* [DATA BLOCK]:
····················
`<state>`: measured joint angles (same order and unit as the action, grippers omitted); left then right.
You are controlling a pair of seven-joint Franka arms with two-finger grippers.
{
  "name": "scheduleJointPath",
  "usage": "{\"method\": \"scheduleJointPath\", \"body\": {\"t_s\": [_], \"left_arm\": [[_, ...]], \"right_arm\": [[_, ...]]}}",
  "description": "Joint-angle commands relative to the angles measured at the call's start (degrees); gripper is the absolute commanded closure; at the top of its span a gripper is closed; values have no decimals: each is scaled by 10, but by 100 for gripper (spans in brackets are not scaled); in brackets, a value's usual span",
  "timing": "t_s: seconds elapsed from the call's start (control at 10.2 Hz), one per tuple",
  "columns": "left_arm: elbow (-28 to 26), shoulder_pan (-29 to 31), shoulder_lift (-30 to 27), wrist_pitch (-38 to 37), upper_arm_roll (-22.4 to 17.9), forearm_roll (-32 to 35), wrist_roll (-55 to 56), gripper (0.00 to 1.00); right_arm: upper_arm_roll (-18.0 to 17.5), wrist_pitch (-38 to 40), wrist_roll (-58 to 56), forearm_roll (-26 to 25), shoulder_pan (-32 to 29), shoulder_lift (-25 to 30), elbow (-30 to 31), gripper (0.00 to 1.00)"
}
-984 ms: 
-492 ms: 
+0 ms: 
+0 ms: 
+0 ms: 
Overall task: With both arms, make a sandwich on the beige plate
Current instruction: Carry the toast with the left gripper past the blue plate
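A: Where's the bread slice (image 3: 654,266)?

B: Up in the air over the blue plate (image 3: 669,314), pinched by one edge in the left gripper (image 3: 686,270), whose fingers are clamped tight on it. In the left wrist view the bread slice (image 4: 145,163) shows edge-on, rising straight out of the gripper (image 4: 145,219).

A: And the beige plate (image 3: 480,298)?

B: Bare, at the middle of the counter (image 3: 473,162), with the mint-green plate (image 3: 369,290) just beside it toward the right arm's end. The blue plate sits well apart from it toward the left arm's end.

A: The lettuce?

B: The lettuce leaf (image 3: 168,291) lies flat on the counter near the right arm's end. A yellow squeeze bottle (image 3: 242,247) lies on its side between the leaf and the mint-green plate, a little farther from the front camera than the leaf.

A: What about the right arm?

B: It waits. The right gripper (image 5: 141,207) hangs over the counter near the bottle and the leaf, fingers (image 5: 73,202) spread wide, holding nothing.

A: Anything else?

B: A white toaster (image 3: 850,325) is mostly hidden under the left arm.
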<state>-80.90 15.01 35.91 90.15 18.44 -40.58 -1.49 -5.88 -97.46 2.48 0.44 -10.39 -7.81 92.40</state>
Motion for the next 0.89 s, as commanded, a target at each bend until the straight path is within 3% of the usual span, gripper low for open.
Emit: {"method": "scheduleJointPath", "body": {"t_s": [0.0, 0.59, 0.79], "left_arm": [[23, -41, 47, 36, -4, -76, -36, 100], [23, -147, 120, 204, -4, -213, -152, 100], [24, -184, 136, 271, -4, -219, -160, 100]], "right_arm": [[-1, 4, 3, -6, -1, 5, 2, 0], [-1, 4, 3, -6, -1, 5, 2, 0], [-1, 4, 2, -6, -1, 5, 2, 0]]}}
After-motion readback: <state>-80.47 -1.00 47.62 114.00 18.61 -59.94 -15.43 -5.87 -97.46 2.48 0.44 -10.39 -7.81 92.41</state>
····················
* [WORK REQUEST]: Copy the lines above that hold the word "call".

* [RESULT]:
  "description": "Joint-angle commands relative to the angles measured at the call's start (degrees); gripper is the absolute commanded closure; at the top of its span a gripper is closed; values have no decimals: each is scaled by 10, but by 100 for gripper (spans in brackets are not scaled); in brackets, a value's usual span",
  "timing": "t_s: seconds elapsed from the call's start (control at 10.2 Hz), one per tuple",

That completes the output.